そうした状況下で魔法大臣を務めていたのが、前魔法大臣で現実主義的な政治家だったミリセント・バグノールドという方です。
「――死喰い人を追い詰めてテロリストにするより、投降を認めて戦後経済復興に協力させた方が、未来の子供たちの為ではないでしょうか?」
バグノールド大臣は英国魔法界復興のために『
こうして純血名家と外国による多額の投資・寄付が行われた結果、英国魔法界は素早い景気回復と社会の再建を成し遂げ、後任で現職のコーネリウス・ファッジ大臣も基本的に穏健路線を引き継いだため、経済はV字回復を遂げて今や好景気そのものです。
ダイアゴン横丁には人が溢れ、アーサー・ウィーズリーさんとルシウスさんのようなかつての敵同士が顔を合わせても、血で血を洗う終わりのない敵討ちの悪循環には陥っていません。
もちろん、復興に一枚どころか二枚も三枚も噛んだセレステリア家は、相当な額を稼いでます。
アメリカにいる親戚はフロリダやらニューイングランドあたりに、フレンチコロニアル様式だのチューダー様式といった豪邸を建てており、我が家もロベッタの家こそ質素ですがオレゴンには地中海様式の別荘が。
「……話が逸れてしまったな」
ルシウスさんが軽く咳払いし、ドラコの方に向き直りました。
「お前たちがサンデーを買っている間にした会話の内容だが……あの忌々しいウィーズリーの差し金で今年のクリスマス・シーズン終了までは、魔法省の立ち入り検査期間となる。いつ魔法省の役人が、抜き打ちで屋敷に押しかけてくるか分からん」
ルシウスさんの言葉を受けて、ドラコもなんとなく言いたいことを察したようでした。
「つまり今年のクリスマスはホグワーツに残れってこと?」
「そういう事になる」
不満そうな顔をするドラコでしたが、ルシウスさんは「決定事項だ」と反論を受け付けません。
「でも父上……!」
「言う事を聞きなさい。
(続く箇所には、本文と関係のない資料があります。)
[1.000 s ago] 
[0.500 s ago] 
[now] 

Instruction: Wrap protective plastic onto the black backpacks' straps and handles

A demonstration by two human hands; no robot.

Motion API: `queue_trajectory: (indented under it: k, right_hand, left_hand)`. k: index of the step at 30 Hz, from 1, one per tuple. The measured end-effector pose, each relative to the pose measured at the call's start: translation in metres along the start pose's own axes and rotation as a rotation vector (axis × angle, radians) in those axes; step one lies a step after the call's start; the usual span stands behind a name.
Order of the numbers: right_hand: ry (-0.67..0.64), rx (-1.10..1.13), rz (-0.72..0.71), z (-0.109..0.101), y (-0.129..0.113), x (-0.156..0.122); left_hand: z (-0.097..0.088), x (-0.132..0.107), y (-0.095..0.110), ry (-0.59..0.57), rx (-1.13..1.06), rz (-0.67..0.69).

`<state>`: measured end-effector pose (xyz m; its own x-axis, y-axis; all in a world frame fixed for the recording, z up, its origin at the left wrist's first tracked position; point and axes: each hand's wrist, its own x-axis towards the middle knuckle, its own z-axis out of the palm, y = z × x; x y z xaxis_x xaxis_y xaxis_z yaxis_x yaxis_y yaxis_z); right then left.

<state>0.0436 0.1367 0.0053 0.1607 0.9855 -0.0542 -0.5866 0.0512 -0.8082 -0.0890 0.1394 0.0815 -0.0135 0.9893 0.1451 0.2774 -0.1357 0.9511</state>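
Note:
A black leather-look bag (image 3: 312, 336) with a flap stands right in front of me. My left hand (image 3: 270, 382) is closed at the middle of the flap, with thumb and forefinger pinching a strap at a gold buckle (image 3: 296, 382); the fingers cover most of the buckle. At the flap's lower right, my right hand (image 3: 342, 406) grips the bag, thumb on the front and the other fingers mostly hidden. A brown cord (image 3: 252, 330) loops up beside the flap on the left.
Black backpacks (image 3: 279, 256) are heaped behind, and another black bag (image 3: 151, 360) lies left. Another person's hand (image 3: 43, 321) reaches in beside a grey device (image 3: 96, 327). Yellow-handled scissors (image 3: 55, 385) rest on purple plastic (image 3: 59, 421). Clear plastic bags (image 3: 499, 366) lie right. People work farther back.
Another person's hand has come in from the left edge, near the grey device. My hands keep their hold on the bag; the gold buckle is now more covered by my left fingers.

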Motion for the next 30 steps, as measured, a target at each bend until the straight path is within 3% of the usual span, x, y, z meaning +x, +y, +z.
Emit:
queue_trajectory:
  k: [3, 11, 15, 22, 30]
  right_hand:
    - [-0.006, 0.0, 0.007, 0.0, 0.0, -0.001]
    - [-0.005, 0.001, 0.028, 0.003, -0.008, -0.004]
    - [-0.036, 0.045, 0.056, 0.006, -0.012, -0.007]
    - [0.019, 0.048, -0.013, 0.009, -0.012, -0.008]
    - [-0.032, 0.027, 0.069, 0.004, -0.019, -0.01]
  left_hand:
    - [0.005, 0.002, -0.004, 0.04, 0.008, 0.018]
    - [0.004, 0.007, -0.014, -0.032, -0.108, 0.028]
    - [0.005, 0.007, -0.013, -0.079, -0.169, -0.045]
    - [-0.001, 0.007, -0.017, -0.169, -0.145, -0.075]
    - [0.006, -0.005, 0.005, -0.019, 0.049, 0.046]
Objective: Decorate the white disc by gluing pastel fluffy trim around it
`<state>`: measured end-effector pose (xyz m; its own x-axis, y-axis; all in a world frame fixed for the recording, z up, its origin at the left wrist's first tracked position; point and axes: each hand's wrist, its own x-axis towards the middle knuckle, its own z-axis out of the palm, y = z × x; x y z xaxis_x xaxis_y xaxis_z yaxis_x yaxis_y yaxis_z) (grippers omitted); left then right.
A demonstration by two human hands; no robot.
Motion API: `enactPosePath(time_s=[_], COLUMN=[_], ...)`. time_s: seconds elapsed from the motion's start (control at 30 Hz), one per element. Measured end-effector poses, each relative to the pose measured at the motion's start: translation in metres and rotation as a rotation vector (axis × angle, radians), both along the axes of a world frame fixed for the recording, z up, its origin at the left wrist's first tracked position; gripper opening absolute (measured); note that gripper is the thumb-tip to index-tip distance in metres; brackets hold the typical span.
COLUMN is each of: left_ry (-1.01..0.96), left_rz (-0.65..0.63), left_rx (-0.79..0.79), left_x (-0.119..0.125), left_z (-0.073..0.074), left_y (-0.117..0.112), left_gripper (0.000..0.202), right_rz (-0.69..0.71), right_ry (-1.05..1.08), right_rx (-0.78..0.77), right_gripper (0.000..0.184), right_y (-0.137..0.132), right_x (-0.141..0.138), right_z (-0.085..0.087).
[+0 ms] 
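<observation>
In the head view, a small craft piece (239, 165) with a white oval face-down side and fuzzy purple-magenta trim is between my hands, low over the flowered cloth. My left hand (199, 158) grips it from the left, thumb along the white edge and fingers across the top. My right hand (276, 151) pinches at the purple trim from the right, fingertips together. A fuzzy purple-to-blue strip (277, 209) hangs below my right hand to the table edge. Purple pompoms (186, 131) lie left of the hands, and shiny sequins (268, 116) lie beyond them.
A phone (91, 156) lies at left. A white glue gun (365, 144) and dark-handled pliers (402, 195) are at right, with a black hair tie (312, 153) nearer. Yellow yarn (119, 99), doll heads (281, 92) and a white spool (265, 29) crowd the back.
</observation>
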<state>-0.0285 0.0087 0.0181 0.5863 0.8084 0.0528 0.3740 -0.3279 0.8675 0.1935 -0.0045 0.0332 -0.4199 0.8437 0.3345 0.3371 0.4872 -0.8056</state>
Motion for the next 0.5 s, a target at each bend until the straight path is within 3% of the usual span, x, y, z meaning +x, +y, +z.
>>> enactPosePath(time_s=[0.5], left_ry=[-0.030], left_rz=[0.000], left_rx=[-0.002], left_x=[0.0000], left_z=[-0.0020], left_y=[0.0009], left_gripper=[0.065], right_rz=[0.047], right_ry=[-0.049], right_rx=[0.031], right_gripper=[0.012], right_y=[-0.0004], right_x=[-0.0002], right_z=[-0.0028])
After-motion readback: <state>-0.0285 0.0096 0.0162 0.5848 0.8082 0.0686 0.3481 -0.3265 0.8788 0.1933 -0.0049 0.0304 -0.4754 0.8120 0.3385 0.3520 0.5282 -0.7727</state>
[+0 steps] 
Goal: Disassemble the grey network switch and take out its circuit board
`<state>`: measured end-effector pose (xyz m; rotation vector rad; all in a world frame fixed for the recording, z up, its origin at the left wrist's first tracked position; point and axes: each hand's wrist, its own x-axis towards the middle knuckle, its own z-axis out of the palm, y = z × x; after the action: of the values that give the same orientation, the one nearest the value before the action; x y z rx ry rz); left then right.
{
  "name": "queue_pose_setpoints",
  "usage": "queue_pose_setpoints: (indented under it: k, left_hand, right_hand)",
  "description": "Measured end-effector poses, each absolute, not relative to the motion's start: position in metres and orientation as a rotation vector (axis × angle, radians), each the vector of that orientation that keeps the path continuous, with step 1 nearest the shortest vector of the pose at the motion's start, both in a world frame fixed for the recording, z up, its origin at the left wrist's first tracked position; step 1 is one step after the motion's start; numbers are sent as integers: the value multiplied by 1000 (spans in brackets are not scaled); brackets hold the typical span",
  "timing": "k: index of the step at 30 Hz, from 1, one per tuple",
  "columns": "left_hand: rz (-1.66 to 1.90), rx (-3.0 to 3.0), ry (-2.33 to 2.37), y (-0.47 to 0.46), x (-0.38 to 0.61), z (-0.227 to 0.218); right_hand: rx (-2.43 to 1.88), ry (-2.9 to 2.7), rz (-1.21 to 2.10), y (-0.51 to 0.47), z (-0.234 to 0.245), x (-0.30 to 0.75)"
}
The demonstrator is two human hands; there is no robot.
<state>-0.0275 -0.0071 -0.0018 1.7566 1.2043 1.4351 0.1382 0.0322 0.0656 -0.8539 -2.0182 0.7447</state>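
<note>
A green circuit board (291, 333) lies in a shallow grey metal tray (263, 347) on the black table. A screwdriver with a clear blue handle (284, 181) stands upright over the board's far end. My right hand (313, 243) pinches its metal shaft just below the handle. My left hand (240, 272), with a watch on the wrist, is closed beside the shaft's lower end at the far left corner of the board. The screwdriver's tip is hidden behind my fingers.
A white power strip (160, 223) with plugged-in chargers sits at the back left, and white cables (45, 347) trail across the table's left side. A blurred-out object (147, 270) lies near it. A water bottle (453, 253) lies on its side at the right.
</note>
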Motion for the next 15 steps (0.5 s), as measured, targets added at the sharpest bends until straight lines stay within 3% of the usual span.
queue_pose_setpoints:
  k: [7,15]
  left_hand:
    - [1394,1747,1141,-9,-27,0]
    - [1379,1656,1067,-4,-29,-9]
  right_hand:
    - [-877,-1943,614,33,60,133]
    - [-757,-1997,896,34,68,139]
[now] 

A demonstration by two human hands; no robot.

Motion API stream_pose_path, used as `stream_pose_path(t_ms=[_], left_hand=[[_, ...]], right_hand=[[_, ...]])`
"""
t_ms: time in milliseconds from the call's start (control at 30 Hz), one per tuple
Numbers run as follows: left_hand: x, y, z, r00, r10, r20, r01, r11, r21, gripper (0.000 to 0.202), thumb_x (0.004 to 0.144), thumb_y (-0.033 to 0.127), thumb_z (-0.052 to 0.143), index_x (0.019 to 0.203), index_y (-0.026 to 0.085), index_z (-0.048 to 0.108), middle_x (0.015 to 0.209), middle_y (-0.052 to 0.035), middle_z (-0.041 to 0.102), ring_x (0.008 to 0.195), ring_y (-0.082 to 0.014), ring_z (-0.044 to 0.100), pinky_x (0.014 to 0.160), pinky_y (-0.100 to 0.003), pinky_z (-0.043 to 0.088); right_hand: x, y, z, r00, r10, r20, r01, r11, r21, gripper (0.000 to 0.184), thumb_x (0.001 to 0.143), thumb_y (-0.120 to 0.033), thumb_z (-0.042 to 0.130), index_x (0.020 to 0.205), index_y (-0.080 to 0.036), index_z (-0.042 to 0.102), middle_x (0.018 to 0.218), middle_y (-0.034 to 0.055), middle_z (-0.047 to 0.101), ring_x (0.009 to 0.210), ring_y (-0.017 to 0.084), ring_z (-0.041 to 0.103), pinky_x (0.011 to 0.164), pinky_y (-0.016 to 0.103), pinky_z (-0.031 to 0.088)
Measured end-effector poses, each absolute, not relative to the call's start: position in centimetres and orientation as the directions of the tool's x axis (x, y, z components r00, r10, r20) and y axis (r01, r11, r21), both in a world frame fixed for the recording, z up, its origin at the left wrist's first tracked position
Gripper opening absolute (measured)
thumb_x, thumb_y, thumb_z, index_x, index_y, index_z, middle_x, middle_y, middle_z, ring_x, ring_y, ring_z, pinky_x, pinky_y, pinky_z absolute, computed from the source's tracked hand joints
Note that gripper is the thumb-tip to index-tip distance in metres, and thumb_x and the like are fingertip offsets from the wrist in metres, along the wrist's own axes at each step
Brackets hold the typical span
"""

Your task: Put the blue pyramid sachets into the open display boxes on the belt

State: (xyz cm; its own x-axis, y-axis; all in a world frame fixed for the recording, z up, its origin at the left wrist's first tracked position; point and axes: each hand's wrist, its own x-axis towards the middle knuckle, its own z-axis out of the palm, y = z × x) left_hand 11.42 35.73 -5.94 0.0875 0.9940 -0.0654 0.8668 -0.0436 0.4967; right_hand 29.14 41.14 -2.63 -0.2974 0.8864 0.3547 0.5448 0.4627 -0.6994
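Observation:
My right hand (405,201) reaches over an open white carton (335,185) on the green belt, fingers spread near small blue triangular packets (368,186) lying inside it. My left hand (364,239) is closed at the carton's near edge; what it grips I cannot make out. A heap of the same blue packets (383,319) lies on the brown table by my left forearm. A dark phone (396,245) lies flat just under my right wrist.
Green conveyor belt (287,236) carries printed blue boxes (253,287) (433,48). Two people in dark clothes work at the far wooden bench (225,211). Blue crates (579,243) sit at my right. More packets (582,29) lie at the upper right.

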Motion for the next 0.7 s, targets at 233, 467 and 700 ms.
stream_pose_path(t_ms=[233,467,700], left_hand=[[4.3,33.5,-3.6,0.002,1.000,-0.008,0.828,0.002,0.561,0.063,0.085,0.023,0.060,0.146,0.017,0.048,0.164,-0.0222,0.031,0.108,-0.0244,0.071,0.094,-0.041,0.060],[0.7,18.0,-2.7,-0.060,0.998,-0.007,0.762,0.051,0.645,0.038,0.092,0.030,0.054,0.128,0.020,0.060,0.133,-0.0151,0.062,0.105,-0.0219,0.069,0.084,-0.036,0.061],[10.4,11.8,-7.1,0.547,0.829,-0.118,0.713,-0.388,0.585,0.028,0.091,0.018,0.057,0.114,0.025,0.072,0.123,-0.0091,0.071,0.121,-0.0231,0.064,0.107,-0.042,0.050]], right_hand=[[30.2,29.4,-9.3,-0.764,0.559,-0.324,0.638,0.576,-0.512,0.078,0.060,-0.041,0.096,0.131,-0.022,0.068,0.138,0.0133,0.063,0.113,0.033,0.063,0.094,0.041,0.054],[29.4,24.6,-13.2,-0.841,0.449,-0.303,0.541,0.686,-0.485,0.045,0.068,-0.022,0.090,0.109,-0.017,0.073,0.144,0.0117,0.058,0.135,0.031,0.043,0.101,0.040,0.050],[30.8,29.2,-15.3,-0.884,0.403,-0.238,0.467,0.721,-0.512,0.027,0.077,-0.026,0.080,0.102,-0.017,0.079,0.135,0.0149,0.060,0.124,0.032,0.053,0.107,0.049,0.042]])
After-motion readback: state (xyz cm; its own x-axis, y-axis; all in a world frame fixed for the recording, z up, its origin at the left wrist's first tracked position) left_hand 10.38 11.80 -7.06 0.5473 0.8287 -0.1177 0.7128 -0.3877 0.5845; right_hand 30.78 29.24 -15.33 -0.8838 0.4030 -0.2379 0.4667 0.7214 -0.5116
その代わり、競技用の箒を買ってやると言っただろ」
「そんなの、寮の選手に選ばれなきゃ意味がない」
拗ねて不機嫌な顔をするドラコに、ルシウスさんは不敵な笑みを浮かべました。
「いいや、お前は選ばれる」
自信満々に言い放ったルシウスさんでしたが、どこからその自信が来るのか分からない私とドラコは、二人で視線を見合わせて首を傾げるばかり。
そんな中、お母さんだけは何かを悟ったらしく、呆れたように肩をすくめました。
「ルシウス君って、たまにツンデレとか親バカって言われない?」
「心配するな、自覚はある」
独自設定
・第一次魔法戦争時、イレイナ両親と親戚はアメリカに亡命
・ヴィクトリカの今の仕事は弁護士
・ヴィクトリカの弁護で、ルシウスら死喰い人の掌返し組は無罪を勝ち取る
原作でルシウス・マルフォイら掌返し組が割とあっさり無罪になったのって、戦後復興を優先させたい魔法省が見返りに資金援助とか引き出した、みたいな裏取引があったんじゃないかなと邪推してます。
なんだかんだヴォルデモートが暴れてる期間が1970~1981年の約10年で、そこから1991年にハリーがホグワーツ入学するまでの10年で英国魔法界は割と復興してるので、急速な復興の理由に上記のような裏事情があったりすると面白いかなーと。